### What the task requires
Reproduce word for word, from the entries below, the line with "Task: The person", the line with "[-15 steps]", and every line between them, and nothing more.
*** Records supplied ***
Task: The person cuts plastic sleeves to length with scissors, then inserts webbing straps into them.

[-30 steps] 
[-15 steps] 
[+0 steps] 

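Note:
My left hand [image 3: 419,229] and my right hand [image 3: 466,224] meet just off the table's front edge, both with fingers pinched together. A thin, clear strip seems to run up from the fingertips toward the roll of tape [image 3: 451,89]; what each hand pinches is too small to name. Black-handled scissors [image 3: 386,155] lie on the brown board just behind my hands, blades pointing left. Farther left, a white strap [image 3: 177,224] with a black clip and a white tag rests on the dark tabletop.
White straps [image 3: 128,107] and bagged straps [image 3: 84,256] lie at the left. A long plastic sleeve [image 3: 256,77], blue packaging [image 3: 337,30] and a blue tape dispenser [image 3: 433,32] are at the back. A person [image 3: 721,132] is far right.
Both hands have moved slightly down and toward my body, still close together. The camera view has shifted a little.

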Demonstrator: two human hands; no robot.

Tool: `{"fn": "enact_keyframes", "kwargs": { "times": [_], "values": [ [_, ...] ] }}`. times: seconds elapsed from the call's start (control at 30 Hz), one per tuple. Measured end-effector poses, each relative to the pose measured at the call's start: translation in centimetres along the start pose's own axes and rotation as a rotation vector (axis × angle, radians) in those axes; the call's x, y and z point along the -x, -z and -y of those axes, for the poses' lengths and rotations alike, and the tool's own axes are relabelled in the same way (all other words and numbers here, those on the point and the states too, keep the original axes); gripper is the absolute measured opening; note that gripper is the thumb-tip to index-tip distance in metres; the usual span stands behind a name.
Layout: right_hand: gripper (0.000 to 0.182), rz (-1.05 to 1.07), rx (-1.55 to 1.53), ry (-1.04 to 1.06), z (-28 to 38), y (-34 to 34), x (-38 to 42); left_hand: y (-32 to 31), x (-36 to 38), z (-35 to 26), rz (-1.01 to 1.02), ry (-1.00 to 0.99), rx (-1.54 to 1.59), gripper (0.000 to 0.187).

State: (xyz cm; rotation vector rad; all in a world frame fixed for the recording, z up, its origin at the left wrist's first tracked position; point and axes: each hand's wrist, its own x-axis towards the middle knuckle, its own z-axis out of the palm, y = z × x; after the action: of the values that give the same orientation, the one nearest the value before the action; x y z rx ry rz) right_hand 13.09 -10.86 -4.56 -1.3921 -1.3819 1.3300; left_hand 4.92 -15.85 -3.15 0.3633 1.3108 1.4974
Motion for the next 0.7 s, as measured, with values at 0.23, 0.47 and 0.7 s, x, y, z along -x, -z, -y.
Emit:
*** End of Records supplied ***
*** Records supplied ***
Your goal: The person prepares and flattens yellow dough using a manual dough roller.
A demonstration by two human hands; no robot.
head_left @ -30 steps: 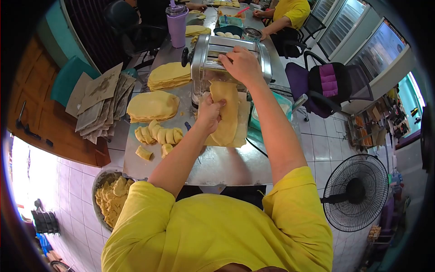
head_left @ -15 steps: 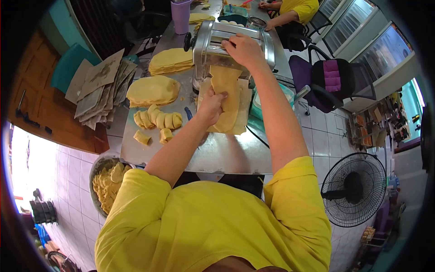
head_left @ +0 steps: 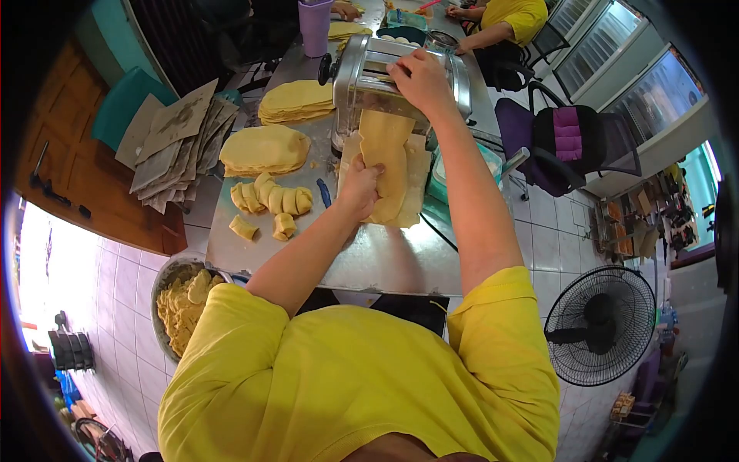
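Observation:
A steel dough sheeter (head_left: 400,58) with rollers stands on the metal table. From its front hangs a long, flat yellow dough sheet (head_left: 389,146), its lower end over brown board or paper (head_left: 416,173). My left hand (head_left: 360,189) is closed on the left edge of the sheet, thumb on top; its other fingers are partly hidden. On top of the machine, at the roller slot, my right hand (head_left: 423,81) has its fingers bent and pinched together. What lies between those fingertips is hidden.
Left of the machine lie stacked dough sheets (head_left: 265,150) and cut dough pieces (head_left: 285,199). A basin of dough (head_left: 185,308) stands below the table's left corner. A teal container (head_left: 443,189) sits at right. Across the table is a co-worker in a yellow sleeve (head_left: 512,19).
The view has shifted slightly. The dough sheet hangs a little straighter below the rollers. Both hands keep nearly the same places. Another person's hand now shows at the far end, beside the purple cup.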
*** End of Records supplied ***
### Solution below
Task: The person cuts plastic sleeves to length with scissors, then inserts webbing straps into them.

[-30 steps] 
[-15 steps] 

This exercise requires nothing further.